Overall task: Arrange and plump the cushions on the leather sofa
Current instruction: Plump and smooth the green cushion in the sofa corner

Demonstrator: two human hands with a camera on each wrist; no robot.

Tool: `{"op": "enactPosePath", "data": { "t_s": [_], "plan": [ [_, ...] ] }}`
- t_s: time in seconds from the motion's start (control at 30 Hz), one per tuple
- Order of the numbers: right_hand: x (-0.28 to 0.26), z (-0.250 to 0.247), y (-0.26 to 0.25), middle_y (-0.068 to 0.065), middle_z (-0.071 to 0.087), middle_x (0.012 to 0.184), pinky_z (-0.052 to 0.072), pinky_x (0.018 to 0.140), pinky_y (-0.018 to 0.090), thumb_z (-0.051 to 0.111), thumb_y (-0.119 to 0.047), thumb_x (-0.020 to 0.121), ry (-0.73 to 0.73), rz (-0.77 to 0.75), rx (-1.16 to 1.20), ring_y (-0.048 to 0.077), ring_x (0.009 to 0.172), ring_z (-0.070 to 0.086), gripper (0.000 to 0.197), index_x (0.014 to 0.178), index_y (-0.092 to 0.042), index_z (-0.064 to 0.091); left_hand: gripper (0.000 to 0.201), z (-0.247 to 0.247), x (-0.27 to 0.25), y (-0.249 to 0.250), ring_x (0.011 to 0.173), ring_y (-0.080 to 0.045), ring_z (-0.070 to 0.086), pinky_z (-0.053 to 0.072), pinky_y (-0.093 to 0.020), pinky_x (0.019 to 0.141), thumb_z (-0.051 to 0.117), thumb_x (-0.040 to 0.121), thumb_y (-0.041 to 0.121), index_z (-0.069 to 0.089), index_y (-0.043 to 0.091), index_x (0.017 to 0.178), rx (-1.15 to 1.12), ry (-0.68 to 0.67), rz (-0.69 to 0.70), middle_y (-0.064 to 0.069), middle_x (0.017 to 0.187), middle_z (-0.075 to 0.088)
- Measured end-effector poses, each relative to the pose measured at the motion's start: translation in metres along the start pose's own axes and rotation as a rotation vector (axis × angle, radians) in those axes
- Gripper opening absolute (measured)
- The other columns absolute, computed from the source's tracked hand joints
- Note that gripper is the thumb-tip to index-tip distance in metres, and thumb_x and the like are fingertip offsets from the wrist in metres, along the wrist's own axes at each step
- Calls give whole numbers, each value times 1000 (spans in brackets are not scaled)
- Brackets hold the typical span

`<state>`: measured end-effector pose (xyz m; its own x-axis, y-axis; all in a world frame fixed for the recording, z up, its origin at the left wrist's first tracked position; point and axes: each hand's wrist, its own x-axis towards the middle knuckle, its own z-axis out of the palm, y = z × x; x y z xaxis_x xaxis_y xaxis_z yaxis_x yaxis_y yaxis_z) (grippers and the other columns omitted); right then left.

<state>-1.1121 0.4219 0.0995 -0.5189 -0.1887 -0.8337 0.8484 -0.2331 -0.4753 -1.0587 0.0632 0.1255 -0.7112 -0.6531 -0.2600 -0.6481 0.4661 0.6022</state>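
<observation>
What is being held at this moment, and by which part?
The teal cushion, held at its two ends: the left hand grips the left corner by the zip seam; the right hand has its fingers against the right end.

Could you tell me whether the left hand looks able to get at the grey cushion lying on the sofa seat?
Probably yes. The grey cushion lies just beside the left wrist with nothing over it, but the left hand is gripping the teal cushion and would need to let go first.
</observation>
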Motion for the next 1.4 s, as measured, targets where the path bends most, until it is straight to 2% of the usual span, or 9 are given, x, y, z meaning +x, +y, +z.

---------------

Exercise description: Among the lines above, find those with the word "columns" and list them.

Result:
- The other columns absolute, computed from the source's tracked hand joints
`<state>`: measured end-effector pose (xyz m; its own x-axis, y-axis; all in a world frame fixed for the recording, z up, its origin at the left wrist's first tracked position; point and axes: each hand's wrist, its own x-axis towards the middle knuckle, its own z-axis out of the palm, y = z × x; x y z xaxis_x xaxis_y xaxis_z yaxis_x yaxis_y yaxis_z) (grippers and the other columns omitted); right then left.

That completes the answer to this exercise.